Tech companies spend over €113mn per year on lobbying the EU’s decision-making policies, a new study by the Corporate Europe Organisation (CEO) has found.
Alarmingly, the tech industry’s lobbying power has also increased by 16.5% over the past couple of years — from €97mn in 2021 to €113mn in 2023.
Overall, a total of 651 companies are attempting to influence the bloc’s digital economy. Among them, big tech is (rather expectedly) dominating the efforts, digging deeper into its pockets more than ever before.

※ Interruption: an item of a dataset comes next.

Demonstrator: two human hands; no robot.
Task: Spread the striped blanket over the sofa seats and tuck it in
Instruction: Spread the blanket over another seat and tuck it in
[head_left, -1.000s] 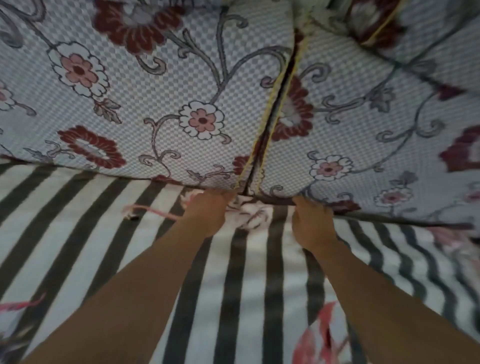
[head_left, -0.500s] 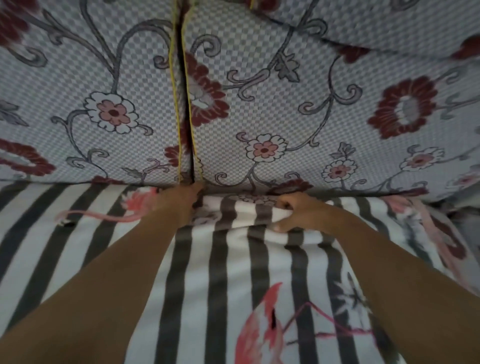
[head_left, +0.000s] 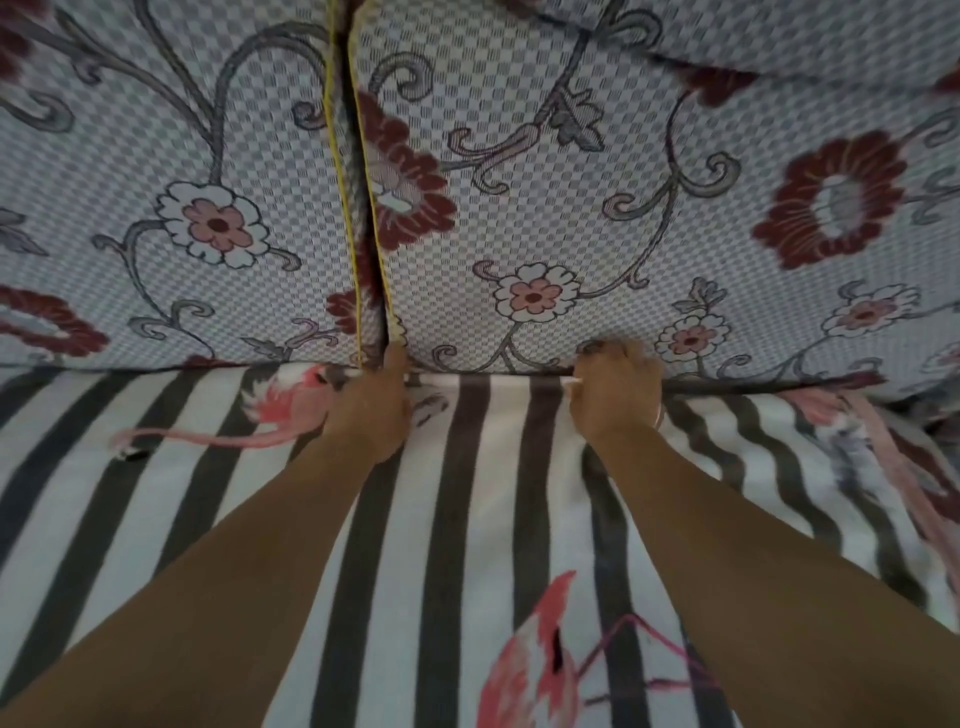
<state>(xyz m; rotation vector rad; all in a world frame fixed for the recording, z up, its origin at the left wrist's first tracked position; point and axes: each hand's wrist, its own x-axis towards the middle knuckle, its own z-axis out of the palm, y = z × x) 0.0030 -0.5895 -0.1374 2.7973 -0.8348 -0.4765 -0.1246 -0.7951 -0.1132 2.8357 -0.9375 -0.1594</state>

Specifically, Meta is at the top of the list, having increased its budget from €5.75mn in 2021 to €8mn in 2023. In second place, Apple has doubled its lobbying investment from €3.5mn to €7mn. Google comes fourth with €5.5mn, and Microsoft sixth with €5mn. (Bayer and Shell occupy the third and fifth place, respectively.)
Meta also ranks first in the number of lobbyists with 17.05 full-time equivalents (FTEs). Google, Amazon, and Apple employ on average three more FTEs than they did in 2021.
Big tech’s dominance persists despite a slight rise in the number of companies spending for lobbying. The top 10 corporations on the list (which also include Amazon and Qualcomm) account for over a third of the sector’s total spending, reaching €40mn.
In contrast, 75% of companies spend less than €200,000, and 25% even less than €5,000 euros.
Notably, US-based companies represent about 20% of the lobbying efforts. European countries, including the UK, France, and Germany, follow with an average of 10% each. Meanwhile, Chinese giants, such as TikTok and Alibaba, account for less than 1%.
According to the CEO, big tech’s increasing push to influence EU policy in its favour is strongly related to the bloc’s recent and impending sweeping regulations — and it’s not hard to see why.
The newly enforced Digital Services Act (DSA) and Digital Markets Act (DMA) have directly taken aim at tech giants, designed to curb a number of the essential aspects of their business model, including content moderation, targeted advertising, and monopolising, anti-competition practices.
At the same time, the upcoming AI Act is expected to present yet another woe for tech companies that will have to build and deploy their artificial intelligence systems based on strict rules — especially when it comes to the (highly profitable) general purpose AI.
While it seems that big tech has lost the DSA and DMA battles, it still has some time to spend a million or two before the AI Act comes into force.